Provided material: Begin
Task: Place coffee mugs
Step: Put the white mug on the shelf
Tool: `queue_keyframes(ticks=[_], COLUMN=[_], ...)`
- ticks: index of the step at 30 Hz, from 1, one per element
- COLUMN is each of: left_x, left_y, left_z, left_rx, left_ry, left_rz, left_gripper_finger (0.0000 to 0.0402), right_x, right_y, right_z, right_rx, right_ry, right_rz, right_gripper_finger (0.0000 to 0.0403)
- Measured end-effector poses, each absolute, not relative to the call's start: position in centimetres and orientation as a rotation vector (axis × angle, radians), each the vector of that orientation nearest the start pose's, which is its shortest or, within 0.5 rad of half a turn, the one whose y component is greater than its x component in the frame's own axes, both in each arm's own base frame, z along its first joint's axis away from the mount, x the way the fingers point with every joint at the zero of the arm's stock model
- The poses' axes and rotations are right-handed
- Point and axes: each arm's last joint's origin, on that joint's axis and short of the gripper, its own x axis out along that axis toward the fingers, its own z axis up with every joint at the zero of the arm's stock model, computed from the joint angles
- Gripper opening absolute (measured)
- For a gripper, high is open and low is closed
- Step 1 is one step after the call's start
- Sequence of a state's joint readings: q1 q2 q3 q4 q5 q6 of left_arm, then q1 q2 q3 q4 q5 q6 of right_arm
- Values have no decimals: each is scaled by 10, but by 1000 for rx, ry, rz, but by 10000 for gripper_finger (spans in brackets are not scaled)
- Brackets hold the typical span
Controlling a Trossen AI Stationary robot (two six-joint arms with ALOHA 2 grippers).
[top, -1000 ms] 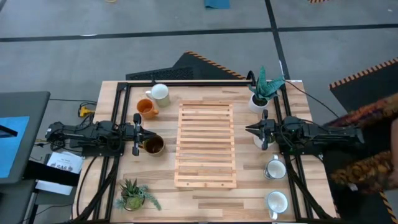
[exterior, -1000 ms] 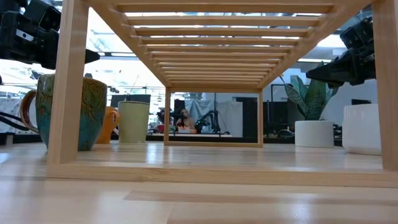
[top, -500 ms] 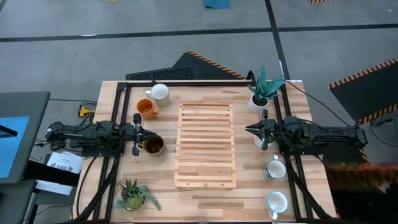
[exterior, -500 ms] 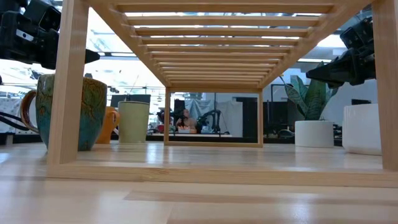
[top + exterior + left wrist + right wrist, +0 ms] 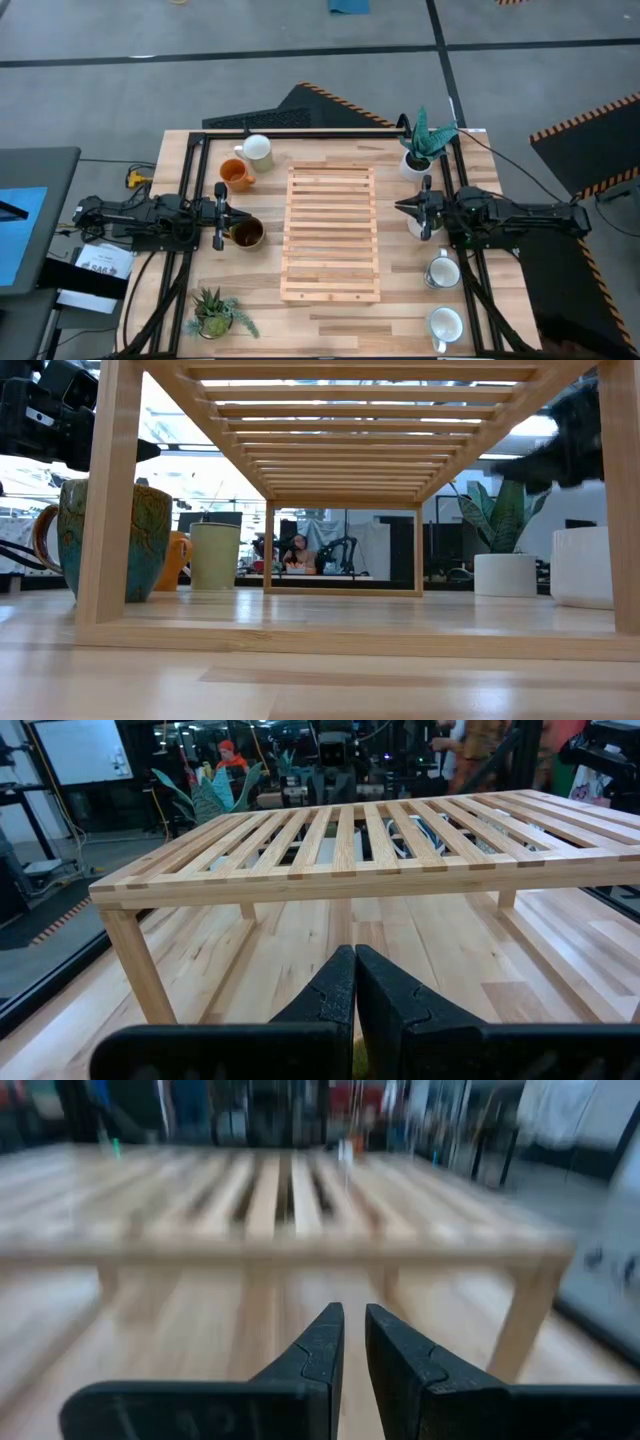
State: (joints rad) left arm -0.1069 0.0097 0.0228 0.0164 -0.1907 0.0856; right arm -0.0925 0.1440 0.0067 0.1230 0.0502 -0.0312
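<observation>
On your far left, the left gripper (image 5: 230,215) hangs at the table's left edge, its tip over the dark brown mug (image 5: 246,234). In its wrist view, your 2 fingers (image 5: 330,995) are pressed together with no gap and nothing between them, pointing at the slatted wooden rack (image 5: 331,233).

Just behind that arm, you have the orange mug (image 5: 237,175), and behind that the pale mug (image 5: 257,150) near the back-left corner of the wooden table (image 5: 330,315). The 3 mugs stand apart from each other, all left of the rack. In the low view, the near mug (image 5: 140,555) shows a teal and olive glaze, partly hidden by the rack's leg, with the orange one and the pale one (image 5: 215,556) past it. The small pot with a spiky green plant (image 5: 214,314) sits at the front-left corner.

The rack stands in the middle of the table, and none of the mugs is on it.

On your right, the white pot with a teal plant (image 5: 419,152) is at the back. The right gripper (image 5: 404,209) hovers at the right edge, pointing at the rack; its fingers (image 5: 322,1350) are nearly together, a thin slit between them, holding nothing. A white mug (image 5: 417,226) is partly hidden under that arm. In front of it, 2 more white mugs stand well apart: 1 (image 5: 442,271) beside the rack's front end, 1 (image 5: 445,325) near the front-right corner.
</observation>
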Motion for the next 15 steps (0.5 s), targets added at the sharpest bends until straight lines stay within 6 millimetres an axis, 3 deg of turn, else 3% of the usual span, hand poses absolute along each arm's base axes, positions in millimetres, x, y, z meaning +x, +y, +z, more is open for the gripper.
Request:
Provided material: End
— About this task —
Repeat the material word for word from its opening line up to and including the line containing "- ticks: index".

— Result for this task —
Task: Place coffee mugs
Step: Put the white mug on the shelf
Tool: `queue_keyframes(ticks=[_], COLUMN=[_], ...)`
- ticks: index of the step at 30 Hz, from 1, one per element

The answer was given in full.